The legislation appears to be a boon for working women. It has the provision of a 26-week maternity leave in place of the present 12 weeks. Minister of Women & Child Development Maneka Gandhi was jubilant after the Bill was passed: “I am very, very happy [that] we have made history today. This will help thousands of women and produce much healthier children. We have been working on it for a long time.”
This is a typical example of hyperbole and self-admiration. Politicians love to term everything ‘historic,’ including the occasion of laying the foundation stone of a project.
The salutary impact this Bill will have on working women would be minuscule. For it would be confined to the organized sector. Now, it is a well-known fact that this sector employs less than 10 per cent of the workforce. Further, women’s participation in the workforce was 27 per cent in 2014, down from 37 per cent in 2005. Which means that a very small section of working women would be the beneficiaries.
Even that could have been regarded as good had it not been for the ill effects the legislation will have on the employability of women; but that is exactly what is going to happen when the Bill becomes an Act. From the employer’s perspective, it will make women less employable. For instance, if a company has to hire a young executive and, other things being equal, the choice gets restricted to a 22-year-old man and a 22-year-old woman, it becomes financially rewarding to employ the former. For the company knows that, in all likelihood, in the next 10 years the woman would work for nine years but get paid for the entire 10-year tenure.

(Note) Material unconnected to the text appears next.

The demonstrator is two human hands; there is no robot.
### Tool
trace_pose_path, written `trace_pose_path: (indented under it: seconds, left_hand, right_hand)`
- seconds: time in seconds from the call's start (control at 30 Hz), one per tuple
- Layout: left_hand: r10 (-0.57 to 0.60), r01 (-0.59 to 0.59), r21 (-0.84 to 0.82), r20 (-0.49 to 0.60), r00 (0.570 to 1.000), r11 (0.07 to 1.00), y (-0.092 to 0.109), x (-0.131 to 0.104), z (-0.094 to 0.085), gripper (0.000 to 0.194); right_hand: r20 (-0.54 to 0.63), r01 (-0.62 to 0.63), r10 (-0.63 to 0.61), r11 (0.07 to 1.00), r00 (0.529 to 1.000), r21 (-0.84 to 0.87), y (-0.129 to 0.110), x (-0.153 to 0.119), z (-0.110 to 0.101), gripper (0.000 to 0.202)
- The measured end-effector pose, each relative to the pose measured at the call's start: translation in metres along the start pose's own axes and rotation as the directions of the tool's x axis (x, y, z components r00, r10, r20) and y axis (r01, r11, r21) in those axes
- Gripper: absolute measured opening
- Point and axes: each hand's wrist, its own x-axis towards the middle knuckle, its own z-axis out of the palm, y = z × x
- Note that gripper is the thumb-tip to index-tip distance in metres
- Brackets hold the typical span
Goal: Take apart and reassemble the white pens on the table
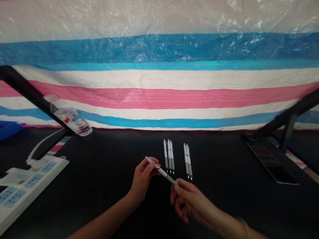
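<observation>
A white pen with a grey grip (pixel 163 173) is held slantwise between both hands above the black table. My left hand (pixel 142 177) pinches its white upper end near the clip. At the lower right, the fingers of my right hand (pixel 190 199) close on the grey grip, hiding the tip. Beyond the hands lie two groups of similar pens, tips toward me. Three pens (pixel 169 156) make up the left group, and two pens (pixel 187 161) lie side by side to the right.
A white power strip (pixel 27 186) with a plugged-in cable lies at the left. Behind it, a water bottle (pixel 73 119) leans by a dark bar. A phone (pixel 271 162) rests at the right near another dark bar (pixel 289 116). A striped plastic sheet (pixel 159 98) hangs behind the table (pixel 112 156).
</observation>
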Motion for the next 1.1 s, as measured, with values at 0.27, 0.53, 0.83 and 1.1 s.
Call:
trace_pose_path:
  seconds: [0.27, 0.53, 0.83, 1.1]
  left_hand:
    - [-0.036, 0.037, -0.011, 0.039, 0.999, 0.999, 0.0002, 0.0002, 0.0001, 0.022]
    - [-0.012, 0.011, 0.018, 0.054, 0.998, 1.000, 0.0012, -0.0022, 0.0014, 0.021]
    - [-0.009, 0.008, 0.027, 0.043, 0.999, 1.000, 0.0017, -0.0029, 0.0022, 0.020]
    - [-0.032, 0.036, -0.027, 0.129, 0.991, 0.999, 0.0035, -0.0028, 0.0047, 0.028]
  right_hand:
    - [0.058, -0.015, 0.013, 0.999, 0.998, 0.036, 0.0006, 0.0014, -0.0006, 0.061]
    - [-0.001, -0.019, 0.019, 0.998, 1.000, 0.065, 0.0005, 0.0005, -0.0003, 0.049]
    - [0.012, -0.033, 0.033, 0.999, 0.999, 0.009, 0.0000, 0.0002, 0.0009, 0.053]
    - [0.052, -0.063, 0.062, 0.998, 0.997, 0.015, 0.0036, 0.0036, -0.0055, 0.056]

In short, the proposed law may indeed “help thousands of women,” as Maneka Gandhi claims, but it will also make millions of them less employable.
What Maneka Gandhi and her government suffer from is an old affliction—the socialist mindset. The mindset is the function of the belief that government, with its fiats and laws, can usher in wellbeing and prosperity, that good intentions forced upon people, especially businesspersons, can do wonders with the economy. The belief is deeply flawed, especially in the Indian context. Classical liberal philosophers have regarded government as a ‘necessary evil’; in our country, more often than not, it is an unnecessary evil. Former US president Ronald Reagan once said that government is the problem; it is truer in India than it ever was in America or any other Western country.
This is the reason that the Narendra Modi regime, despite its very good intentions, has not been able to improve India’s ranking in such indices as doing business and economic freedom. You can’t have ministers like Maneka Gandhi breathing down entrepreneurs’ neck to further the agendas of women empowerment and unctuous altruism and expect to improve the business environment.
It is time Prime Minister Modi reined in ministers like Maneka Gandhi and made the lives of businesspersons less miserable.